• **What the task asks**
Leaving every image behind, reproduce the records word for word.

• **Data extracts**
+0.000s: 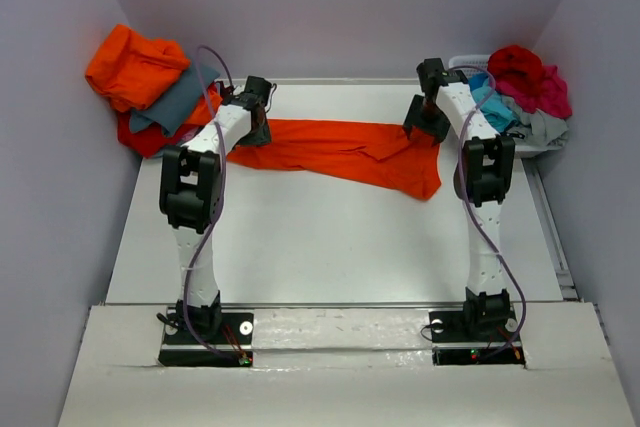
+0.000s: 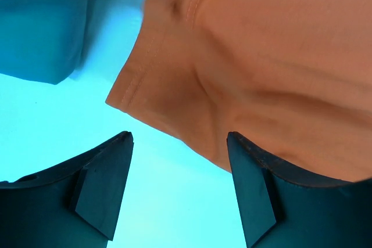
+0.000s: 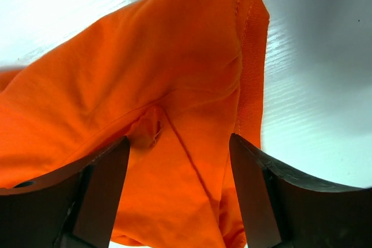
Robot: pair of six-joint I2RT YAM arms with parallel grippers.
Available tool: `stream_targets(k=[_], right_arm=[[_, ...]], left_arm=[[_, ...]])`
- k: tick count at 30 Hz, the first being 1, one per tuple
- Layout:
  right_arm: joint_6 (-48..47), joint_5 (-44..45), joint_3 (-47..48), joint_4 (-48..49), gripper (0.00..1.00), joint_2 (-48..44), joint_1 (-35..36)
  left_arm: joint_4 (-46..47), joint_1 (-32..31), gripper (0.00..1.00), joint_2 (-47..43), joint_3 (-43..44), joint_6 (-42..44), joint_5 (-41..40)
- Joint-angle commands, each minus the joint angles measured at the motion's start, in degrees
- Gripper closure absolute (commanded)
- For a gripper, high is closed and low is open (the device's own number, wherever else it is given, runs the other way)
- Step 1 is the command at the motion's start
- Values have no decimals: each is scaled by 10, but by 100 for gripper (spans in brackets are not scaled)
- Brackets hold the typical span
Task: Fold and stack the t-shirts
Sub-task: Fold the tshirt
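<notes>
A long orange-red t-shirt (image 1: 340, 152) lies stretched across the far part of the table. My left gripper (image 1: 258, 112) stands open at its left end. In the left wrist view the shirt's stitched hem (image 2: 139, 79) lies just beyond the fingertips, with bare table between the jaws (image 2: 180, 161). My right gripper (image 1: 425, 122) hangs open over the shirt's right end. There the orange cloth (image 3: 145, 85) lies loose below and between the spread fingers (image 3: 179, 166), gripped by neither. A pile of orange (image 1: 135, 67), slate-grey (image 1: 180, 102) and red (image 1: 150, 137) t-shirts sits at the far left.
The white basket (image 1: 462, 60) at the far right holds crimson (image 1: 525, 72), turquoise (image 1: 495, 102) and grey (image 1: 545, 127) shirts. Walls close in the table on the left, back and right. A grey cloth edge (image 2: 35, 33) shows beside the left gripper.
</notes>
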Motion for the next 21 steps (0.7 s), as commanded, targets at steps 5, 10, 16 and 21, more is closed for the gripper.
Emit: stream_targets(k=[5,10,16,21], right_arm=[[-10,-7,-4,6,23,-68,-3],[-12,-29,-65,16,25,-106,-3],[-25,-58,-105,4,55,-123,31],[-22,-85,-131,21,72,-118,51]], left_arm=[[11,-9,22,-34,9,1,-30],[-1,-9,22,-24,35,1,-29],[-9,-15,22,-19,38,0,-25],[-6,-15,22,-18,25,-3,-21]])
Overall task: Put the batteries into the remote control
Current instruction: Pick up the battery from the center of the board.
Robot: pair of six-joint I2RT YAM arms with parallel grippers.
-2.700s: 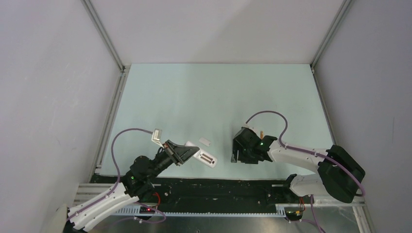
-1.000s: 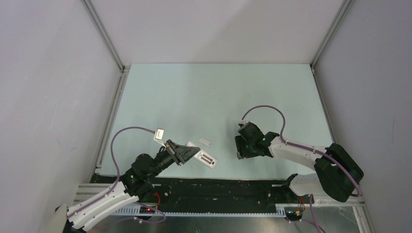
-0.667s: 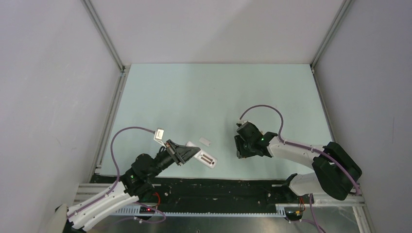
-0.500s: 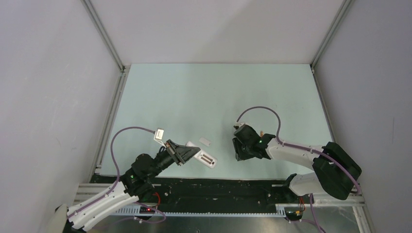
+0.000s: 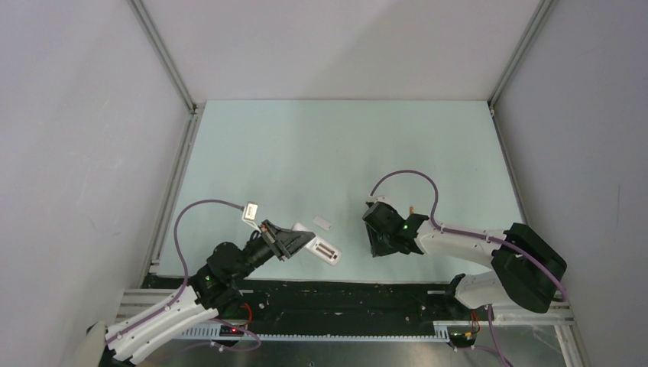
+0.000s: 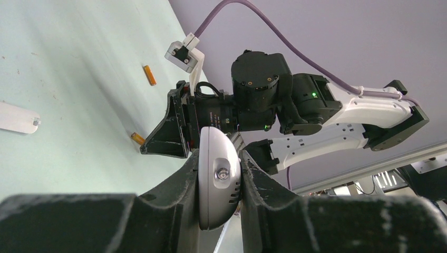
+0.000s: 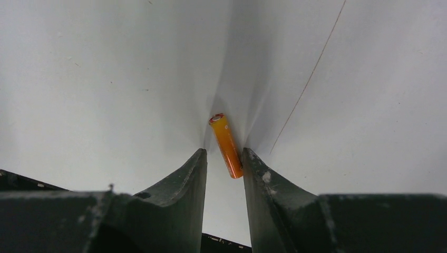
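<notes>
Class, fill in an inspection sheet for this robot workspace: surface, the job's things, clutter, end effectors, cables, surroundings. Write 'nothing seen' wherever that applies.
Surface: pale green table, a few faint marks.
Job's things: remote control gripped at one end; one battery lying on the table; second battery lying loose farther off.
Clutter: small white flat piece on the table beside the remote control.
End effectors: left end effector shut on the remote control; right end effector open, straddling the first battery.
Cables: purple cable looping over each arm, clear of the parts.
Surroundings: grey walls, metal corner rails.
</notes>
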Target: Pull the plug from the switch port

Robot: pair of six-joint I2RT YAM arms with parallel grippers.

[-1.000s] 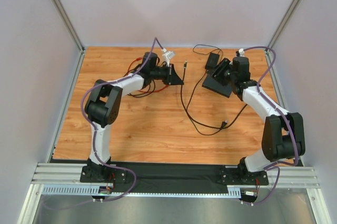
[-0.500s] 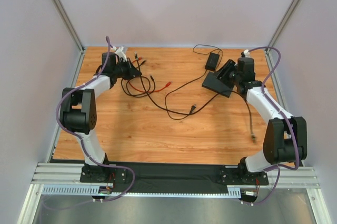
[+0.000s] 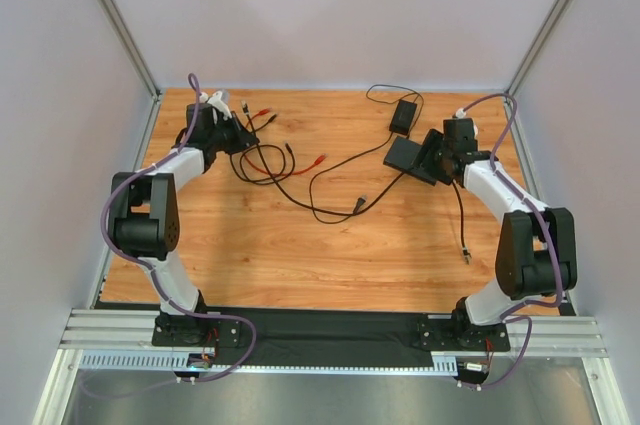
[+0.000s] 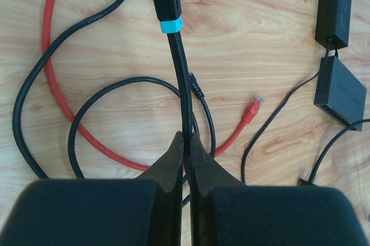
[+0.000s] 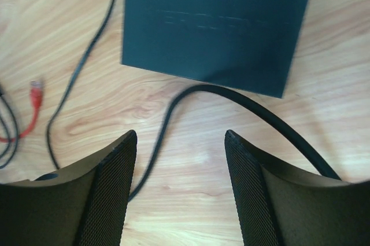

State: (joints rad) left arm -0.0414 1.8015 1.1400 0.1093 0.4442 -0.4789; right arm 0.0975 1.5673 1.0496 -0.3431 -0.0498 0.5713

• **Solution**
+0.000s: 
+0.000s: 
+0.000s: 
Robot: pair of six-joint I2RT YAM arms with parallel grippers.
Available tool: `stream_targets(k=[_], right_arm=[[_, ...]], left_arm=[[_, ...]])`
- k: tick count at 30 Hz, the first being 1, one per tuple
- Layout:
  right_arm: joint_6 (-48..47), joint_5 (-44..45), joint_3 (-47..48), joint_4 (-48..49), gripper (0.00..1.00), joint_2 (-48..44), joint_1 (-35..36)
  left_arm: joint_4 (-46..47), joint_1 (-32..31), gripper (0.00..1.00), joint_2 (-47..43), joint_3 (-43..44), joint_6 (-42..44), joint_5 (-41..40)
- Joint-angle commands, each minus the joint angles measured at the motion's start, in degrees
- Gripper closure absolute (commanded)
- For a gripper, high is closed and low is open (the device's own number, wherever else it is given, runs the other way)
- Step 1 is the command at the motion's start
- Values have no decimals: each is scaled by 10, but by 100 for gripper (spans in brackets are not scaled)
- Brackets hold the typical span
Task: Fold and stack the t-shirts
Sub-task: Fold the tshirt
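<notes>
A long orange-red t-shirt (image 1: 340, 152) lies stretched across the far part of the table. My left gripper (image 1: 258, 112) stands open at its left end. In the left wrist view the shirt's stitched hem (image 2: 139, 79) lies just beyond the fingertips, with bare table between the jaws (image 2: 180, 161). My right gripper (image 1: 425, 122) hangs open over the shirt's right end. There the orange cloth (image 3: 145, 85) lies loose below and between the spread fingers (image 3: 179, 166), gripped by neither. A pile of orange (image 1: 135, 67), slate-grey (image 1: 180, 102) and red (image 1: 150, 137) t-shirts sits at the far left.
The white basket (image 1: 462, 60) at the far right holds crimson (image 1: 525, 72), turquoise (image 1: 495, 102) and grey (image 1: 545, 127) shirts. Walls close in the table on the left, back and right. A grey cloth edge (image 2: 35, 33) shows beside the left gripper.
</notes>
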Motion for the next 21 steps (0.7 s), as commanded, targets at steps 5, 10, 16 and 21, more is closed for the gripper.
Emit: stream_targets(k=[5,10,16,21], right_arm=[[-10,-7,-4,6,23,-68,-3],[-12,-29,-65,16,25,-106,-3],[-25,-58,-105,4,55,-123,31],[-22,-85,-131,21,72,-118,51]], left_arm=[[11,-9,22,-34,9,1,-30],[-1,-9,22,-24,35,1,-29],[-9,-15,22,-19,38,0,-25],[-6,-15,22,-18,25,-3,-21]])
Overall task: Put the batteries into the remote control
Current instruction: Pick up the battery from the center of the board.
Robot: pair of six-joint I2RT YAM arms with parallel grippers.
-2.700s: 
-1.000s: 
-0.667s: 
-0.500s: 
+0.000s: 
+0.000s: 
+0.000s: 
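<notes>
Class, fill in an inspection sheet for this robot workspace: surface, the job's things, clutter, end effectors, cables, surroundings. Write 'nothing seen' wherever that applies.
Surface: pale green table, a few faint marks.
Job's things: remote control gripped at one end; one battery lying on the table; second battery lying loose farther off.
Clutter: small white flat piece on the table beside the remote control.
End effectors: left end effector shut on the remote control; right end effector open, straddling the first battery.
Cables: purple cable looping over each arm, clear of the parts.
Surroundings: grey walls, metal corner rails.
</notes>
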Target: Pull the plug from the switch port

Robot: pair of six-joint I2RT YAM arms with parallel grippers.

[-1.000s] 
[-0.500s] 
[+0.000s] 
[+0.000s] 
[+0.000s] 

State: (joints rad) left arm -0.0414 1.8015 1.1400 0.1093 0.4442 -0.4789; right arm 0.0975 1.5673 1.0496 -0.3431 -0.0498 0.5713

What has been written completes the answer.